Amir, testemunha de toda essa jornada, é quem sai verdadeiramente transformado de Pig. Enquanto Rob escolhe reviver uma dor antiga para poder enfim aceitar um passado que perturbava sua solitude — e, assim, abraçar as limitações humanas de seu pretenso refúgio sagrado —, é o rapaz que vê todo seu estilo de vida desafiado pelas convicções do veterano, percebendo-se carente de mudanças mais radicais. Definindo a si mesmo por meio de posses e da intenção de usá-las como repositório emocional, ele atravessa um duro processo de humanização que desafia sua noção de realidade. Wolff, que brilhou em um papel complexo em Hereditário (2018), conduz essa evolução com uma vulnerabilidade precisa.

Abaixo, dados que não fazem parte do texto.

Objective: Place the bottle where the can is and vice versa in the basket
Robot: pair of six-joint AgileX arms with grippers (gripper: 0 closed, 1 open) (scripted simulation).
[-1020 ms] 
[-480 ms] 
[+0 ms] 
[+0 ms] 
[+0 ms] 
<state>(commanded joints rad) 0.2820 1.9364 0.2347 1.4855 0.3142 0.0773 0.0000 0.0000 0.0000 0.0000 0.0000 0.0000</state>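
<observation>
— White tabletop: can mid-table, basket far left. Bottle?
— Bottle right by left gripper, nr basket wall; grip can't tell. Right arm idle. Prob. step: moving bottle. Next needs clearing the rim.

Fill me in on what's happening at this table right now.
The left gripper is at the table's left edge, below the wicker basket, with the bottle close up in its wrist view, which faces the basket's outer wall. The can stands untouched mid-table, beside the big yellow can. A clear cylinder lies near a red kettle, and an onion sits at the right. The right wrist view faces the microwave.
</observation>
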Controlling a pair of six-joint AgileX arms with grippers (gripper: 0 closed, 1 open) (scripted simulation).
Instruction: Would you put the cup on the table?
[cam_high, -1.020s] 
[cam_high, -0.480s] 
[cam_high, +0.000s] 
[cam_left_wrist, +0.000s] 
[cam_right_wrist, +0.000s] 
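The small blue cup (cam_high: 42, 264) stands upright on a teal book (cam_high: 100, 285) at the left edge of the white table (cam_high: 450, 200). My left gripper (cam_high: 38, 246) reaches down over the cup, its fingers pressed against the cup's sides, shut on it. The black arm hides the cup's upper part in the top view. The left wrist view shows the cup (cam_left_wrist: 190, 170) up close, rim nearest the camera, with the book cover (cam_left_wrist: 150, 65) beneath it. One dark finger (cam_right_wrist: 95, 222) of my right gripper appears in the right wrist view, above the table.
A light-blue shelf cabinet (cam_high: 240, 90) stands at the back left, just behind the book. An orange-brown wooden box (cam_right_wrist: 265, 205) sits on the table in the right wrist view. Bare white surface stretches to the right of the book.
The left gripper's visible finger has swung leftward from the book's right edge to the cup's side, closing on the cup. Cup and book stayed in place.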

Também brilham Adam Arkin (Hitch - Conselheiro Amoroso) e principalmente David Knell (Primavera na Pele), impondo ao objeto inamovível representado por Cage as forças irresistíveis que o levam a uma rendição magnética e magnífica.

É também particularmente interessante ver como Pig dialoga com o corpo de trabalho mais recente de seu maior astro, servindo como um perfeito companheiro espiritual para outras histórias humanas sobre dor e amor que tiram o melhor da experiência e das experimentações de Cage, como Joe (2013) e Mandy - Sede de Vingança (2018).

É com o equilíbrio perfeito de todos esses elementos que Sarnoski entrega seu primeiro trabalho como diretor respondendo à síntese proposta nas telas de Caravaggio e Rembrandt; nos lembrando que amor e dor, arte e dinheiro, sagrado e profano são antes de tudo componentes de algo muito mais imediato, palpável e complexo que os conceitos individuais que representam: a vida. Assim, Pig nos lembra do erro frequente e perigoso que pode ser deixar um ou outro desses elementos nos guiar exclusivamente. Como a porca de estimação que conduz seu dono a encontrar valiosas trufas onde menos se espera, o filme nos impulsiona a buscar e valorizar as pequenas coisas que vivenciamos em nossa trajetória.

Nota do Crítico
Excelente!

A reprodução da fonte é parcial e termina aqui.